On the other side of the balance we have rising childhood obesity, many children who do not take enough exercise—for various reasons, including lack of facilities—one of the poorest records on child mortality in Europe, far too many unwanted teenage pregnancies, abortions and sexually transmitted diseases among young people, and poor children who can have up to seven years’ shorter lifespan than their well-off counterparts down the road.
Let us talk about obesity. I will not repeat the many and varied serious disease risks that result from obesity. We need to invest in prevention. I am a firm believer that good health begins at home—as does poor health—and that it can be reinforced by schools. Indeed, it is wise for schools to care about their children’s mental and physical health, because they affect academic achievement. Therefore, if we are to have a long-term effect on the health of the population, we need to start, as many noble Lords have said, with the parents, before birth if possible. Again, there are considerable inequalities here. The percentage of premature and low birth-weight babies among deprived communities is much higher than among the higher demographic groups. Some of this, as we were told by Simon Stevens this morning at a seminar, is due to the higher incidence of smoking in pregnant women, but not all of it. Poor nutrition, stress and poor antenatal care are contributors. Stress is a killer and is particularly damaging to the brain development of young babies and children, especially if it is caused by domestic violence.
It is appalling that in this highly developed country, there are pregnant women who do not have access to good fresh food. There are food deserts: places where people cannot get to shops that sell good fresh food because there are none; moreover, they do not have the means of transport to get to one. The main problems, however, are the lack of cooking skills, and poverty. Cheap food tends to be highly calorific and low in nutrition. As we know, overweight mothers more often have overweight children—and so the cycle continues. I would like to see compulsory cooking lessons in schools and good-quality health education, through which children are taught how to eat well. Many schools have done really well on this. They have school meals staff who are passionate about providing fresh and nutritious food; in some places, they even grow it.
Of course, this requires leadership from head teachers, who have a lot of other things to worry about, but as I said, it pays dividends, because well-fed children learn better. That is why the Liberal Democrats in the last Government were keen to bring in free school meals for key stage 1 children. School meals in local authority schools have to be up to certain nutritional standards, which is why I want to ask the Minister why the Government do not insist that academy schools abide by these standards. Currently, they do not have to.
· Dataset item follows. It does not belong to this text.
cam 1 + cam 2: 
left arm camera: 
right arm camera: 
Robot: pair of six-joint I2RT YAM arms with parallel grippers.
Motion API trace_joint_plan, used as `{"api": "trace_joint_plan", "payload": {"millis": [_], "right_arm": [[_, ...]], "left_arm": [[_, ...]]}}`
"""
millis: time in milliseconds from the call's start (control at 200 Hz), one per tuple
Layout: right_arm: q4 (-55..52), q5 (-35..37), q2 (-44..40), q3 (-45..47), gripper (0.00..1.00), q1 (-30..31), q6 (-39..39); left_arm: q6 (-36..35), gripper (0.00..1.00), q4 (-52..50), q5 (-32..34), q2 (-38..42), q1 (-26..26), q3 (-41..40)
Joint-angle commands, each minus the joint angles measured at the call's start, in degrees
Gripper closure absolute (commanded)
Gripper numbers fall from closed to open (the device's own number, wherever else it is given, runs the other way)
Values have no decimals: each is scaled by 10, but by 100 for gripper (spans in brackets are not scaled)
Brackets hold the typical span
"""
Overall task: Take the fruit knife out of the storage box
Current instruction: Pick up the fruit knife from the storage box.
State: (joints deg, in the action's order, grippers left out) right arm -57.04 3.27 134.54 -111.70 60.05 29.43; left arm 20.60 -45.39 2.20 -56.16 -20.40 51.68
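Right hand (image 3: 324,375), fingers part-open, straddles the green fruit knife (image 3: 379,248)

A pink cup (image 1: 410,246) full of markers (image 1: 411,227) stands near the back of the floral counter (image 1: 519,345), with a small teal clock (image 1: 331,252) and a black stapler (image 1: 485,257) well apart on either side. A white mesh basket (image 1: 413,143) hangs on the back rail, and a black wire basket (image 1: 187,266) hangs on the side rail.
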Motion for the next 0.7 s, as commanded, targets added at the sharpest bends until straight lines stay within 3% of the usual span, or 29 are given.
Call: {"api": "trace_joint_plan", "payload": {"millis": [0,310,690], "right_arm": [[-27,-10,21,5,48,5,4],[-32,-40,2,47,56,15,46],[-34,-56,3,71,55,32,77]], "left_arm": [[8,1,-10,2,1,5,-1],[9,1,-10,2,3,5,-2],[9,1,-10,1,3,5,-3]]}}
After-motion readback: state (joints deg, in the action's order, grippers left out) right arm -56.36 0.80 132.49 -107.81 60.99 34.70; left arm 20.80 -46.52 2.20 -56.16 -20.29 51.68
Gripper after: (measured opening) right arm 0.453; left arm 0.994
School food is particularly important for very poor families who may be in houses with poor cooking facilities, who may have had the electricity or gas cut off, who may be in bed-and-breakfast accommodation with no cooking facilities at all, and who may have chaotic lifestyles, meaning that the children do not have regular mealtimes. School food is therefore particularly important to poor children. We really need to pay attention to this issue for the sake of their future health.
You may ask why I am concentrating so much on food—apart from the fact that I like it. The reason is that if we instil healthy eating in children, we are carrying out a major preventive programme against heart disease, diabetes, strokes, musculoskeletal diseases and the rest. Given that resources are scarce and the population is both growing in number and ageing, this strikes me as common sense.
Let me turn from prevention to care. As the noble Baroness, Lady Hollins, said, 40% of GP visits are made by children, so those who suffer most when it is hard to get a GP appointment are children. The Government have a commendable ambition to reduce weekend mortality by making primary care services available seven days a week, but if this is done without more resources, by spreading out what is already there, the result could be disastrous. I have already mentioned our poor child mortality figures. Like the noble Baroness, I was horrified to learn that every day in the UK, five children die who would not have died if we had the same child mortality figures as Sweden. Will the Minister look into this? That is five family tragedies every single day that could have been prevented. If they can do it in Sweden, why can we not do it here?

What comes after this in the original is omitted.